Durant ces jours de maladie, certains points me restaient obscurs, alors que je discernais parfaitement les autres. Je me sentais coupable et pourtant j’étais importuné par une pointe d’injustice : il n’y avait pas de ma faute, mais ma mauvaise conduite subsistait néanmoins. Je pris la ferme résolution de ne plus jamais toucher aux boissons fermentées : nul chien enragé n’éprouva plus d’aversion contre l’eau que moi contre l’alcool.

Et pourtant ce que je veux établir en fin de compte, c’est que cette expérience, si terrible qu’elle fût, ne m’a pas empêché de renouer étroitement connaissance avec John Barleycorn. Même à cette époque, j’étais enveloppé de forces qui me poussaient vers lui. En premier lieu, exception faite de ma mère, qui ne modifia jamais sa manière de voir là-dessus, toutes les grandes personnes me semblaient envisager l’incident avec tolérance, comme une bonne plaisanterie dont il n’y avait pas à rougir. Quant aux garçons et aux filles, ils gloussaient et pouffaient au souvenir du rôle qu’ils avaient joué dans l’affaire ; ils prenaient plaisir à raconter comment Larry avait sauté sur ma poitrine et s’en était allé dormir sous le pont, comment Un Tel avait couché à la belle étoile sur les dunes de sable et ce qui était advenu à cet autre garçon tombé dans le fossé.

Je le répète : autant que j’aie pu voir, la honte n’existait nulle part. Ç’avait été quelque chose d’un comique irrésistible, endiablé, un épisode joyeux et magnifique dans la monotonie de la vie de labeur qu’on menait sur cette côte froide et brumeuse.
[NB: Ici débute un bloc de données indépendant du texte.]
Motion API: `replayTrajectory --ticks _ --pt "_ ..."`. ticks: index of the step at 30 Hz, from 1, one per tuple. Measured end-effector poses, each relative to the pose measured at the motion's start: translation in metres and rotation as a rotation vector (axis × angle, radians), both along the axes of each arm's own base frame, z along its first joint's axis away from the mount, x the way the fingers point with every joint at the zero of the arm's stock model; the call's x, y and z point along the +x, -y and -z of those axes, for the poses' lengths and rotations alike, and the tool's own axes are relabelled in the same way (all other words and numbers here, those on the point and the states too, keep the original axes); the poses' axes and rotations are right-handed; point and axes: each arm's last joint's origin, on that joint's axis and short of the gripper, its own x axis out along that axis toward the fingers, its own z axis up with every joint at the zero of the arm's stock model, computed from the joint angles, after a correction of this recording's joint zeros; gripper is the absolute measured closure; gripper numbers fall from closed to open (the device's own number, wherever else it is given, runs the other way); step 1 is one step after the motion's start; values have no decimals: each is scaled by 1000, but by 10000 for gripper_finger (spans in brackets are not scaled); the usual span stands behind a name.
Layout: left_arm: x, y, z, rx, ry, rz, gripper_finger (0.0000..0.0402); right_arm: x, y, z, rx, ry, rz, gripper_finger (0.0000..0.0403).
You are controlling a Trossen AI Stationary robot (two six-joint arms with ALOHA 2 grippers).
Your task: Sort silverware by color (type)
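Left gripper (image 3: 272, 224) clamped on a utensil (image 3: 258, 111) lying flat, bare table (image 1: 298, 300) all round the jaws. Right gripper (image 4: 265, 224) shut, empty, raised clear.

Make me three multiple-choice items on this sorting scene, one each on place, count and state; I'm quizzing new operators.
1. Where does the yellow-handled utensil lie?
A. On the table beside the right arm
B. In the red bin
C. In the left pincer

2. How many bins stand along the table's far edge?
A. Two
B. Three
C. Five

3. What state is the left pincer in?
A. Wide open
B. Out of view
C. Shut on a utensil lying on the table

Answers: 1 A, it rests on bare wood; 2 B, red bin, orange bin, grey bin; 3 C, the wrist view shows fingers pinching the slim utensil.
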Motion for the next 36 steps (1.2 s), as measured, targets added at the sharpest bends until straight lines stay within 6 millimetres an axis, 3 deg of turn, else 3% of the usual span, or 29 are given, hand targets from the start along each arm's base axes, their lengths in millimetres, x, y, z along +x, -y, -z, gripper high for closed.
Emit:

Les garçons de ferme irlandais plaisantaient sur mon exploit et me tapotaient le dos de si bonne humeur que j’eus l’impression d’avoir accompli un acte héroïque. Pierre et Dominique se montraient fiers de mes prouesses bachiques. La moralité ne faisait pas grise mine à l’ivrognerie. D’ailleurs, tout le monde buvait. La communauté ne comptait pas un seul abstinent. Le magister même de notre petite école campagnarde, homme grisonnant d’une cinquantaine d’années, nous octroyait des vacances les jours où il avait eu le dessous avec John Barleycorn. Je n’éprouvais donc aucune contrainte morale. Mon aversion pour l’alcool était purement physiologique. Je n’aimais pas la sacrée drogue, voilà tout.